All the Captain and Clark could do was helplessly watch on the control monitors as they tried to sabotage the drive systems.
"Can't they set off an explosion?" Clark asked. He was a navigator, not a nukie.
"No, but they might make a mistake and release enough radiation to kill themselves," the Captain said. "That would be their own Armageddon."
"And ours," Clark thought, because then there would be no way to get back there and restart the drives, without dying of radiation.
"And for us, death by radiation or lack of oxygen, some choice," he mumbled.
"It's amazing to me that with all the planning that went into this relocation, nobody thought about the effects of a shutdown," the Captain said.
"Relocation" was such a nice word, Clark thought, thinking back to his ancient history lessons about the Earth's treatment of colonized people, like the Palestinians, the Jews, the American Indians, the slave ships. But they'd never had the chance to shut down a government. If they'd only known how easy it was to disrupt the majority.
Then he remembered, there was one instance where a radical minority back in the 21st Century caused the collapse of an entire civilization, just by forcing a shutdown of the government. At first it had just been some kind of revolt against a law, mixed in with religious fervor.
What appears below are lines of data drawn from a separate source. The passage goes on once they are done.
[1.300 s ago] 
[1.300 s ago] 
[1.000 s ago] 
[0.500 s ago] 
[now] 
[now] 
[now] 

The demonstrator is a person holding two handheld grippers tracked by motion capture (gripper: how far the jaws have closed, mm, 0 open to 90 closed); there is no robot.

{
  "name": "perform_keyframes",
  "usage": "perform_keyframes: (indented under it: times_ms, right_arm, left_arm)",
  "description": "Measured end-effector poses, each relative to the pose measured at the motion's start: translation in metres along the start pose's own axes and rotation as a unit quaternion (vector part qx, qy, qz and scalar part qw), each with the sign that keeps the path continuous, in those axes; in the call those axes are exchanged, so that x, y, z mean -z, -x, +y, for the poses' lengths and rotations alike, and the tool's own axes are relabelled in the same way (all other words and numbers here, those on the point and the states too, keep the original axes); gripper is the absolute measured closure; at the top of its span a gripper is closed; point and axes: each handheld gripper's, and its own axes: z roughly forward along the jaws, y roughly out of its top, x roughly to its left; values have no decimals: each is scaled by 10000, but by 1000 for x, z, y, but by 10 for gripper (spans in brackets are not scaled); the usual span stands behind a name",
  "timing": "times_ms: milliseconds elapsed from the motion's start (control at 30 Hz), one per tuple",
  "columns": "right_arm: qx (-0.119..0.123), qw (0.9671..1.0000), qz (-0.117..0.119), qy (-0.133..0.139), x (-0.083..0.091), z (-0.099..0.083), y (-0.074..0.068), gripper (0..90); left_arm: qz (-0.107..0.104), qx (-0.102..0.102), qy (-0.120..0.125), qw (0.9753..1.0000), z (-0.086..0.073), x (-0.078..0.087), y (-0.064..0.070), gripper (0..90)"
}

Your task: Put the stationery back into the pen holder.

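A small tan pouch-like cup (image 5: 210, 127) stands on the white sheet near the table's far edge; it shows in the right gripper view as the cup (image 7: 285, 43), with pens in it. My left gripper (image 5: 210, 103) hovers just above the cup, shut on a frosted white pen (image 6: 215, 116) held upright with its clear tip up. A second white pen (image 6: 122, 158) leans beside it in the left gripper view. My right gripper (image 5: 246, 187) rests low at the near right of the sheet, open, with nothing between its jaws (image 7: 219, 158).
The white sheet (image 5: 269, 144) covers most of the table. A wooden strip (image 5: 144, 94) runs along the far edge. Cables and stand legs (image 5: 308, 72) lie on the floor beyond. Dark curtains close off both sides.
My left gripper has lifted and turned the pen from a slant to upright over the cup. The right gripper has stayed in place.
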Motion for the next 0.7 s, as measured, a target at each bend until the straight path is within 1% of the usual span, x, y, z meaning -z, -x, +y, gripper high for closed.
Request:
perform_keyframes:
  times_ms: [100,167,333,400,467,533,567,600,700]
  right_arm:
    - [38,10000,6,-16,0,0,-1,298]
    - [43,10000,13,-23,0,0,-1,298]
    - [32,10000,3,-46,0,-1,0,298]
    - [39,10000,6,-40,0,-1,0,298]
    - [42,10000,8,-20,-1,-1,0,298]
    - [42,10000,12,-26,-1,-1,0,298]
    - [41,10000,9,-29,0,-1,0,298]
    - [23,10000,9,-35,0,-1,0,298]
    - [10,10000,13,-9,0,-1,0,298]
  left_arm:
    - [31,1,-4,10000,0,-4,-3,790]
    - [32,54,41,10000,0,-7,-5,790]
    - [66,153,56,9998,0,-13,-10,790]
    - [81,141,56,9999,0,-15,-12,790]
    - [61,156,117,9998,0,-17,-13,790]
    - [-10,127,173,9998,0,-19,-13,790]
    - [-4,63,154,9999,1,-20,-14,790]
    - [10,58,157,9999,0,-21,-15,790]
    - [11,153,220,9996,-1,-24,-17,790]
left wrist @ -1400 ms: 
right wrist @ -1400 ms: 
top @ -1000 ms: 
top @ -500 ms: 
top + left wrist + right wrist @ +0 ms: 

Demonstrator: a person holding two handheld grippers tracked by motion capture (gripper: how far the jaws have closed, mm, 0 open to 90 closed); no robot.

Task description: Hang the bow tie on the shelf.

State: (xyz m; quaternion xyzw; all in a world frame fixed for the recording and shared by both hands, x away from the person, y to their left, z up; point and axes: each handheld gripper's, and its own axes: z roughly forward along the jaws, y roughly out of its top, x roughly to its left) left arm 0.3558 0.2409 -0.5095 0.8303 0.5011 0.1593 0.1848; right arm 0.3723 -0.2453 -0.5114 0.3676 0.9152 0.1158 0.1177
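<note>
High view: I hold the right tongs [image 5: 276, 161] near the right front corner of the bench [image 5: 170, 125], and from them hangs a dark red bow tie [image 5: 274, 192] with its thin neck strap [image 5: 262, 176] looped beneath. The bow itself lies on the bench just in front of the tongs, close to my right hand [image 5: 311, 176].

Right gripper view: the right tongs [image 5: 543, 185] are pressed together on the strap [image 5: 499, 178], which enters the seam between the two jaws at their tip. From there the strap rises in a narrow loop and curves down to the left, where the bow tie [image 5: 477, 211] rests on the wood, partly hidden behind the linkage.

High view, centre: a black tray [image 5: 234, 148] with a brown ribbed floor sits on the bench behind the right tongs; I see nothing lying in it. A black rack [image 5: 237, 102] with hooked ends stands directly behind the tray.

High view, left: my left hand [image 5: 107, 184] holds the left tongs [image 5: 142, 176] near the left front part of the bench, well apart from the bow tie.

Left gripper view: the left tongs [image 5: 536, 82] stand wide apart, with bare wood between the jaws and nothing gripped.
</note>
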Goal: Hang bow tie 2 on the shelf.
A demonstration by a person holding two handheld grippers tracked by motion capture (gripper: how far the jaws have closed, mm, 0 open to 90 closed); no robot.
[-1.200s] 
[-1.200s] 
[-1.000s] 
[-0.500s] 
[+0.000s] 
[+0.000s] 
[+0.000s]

 It amazed him how the followers of religious leaders who preached love and goodwill, peace and compassion could be so hateful and violent throughout history. And of course they hadn't seen or thought about the consequences, once their government quit functioning ... uncontrolled sickness and plague, financial collapse mixed with invasions from enemies taking advantage of the paralysis. All of them ended up in labor camps and died of starvation or disease, prisoners in the land they helped destroy, with no government to protect them.
"Like us," Clark thought. "Prisoners in our own land, and about to die of starvation or sickness.
"All just because of a  shutdown."
The lights flickered and the monitors went blank. The two-hour emergency lights came on. He and the captain  reached for the spacesuits.
He heard something hit the hull of the ship, and the lights went out.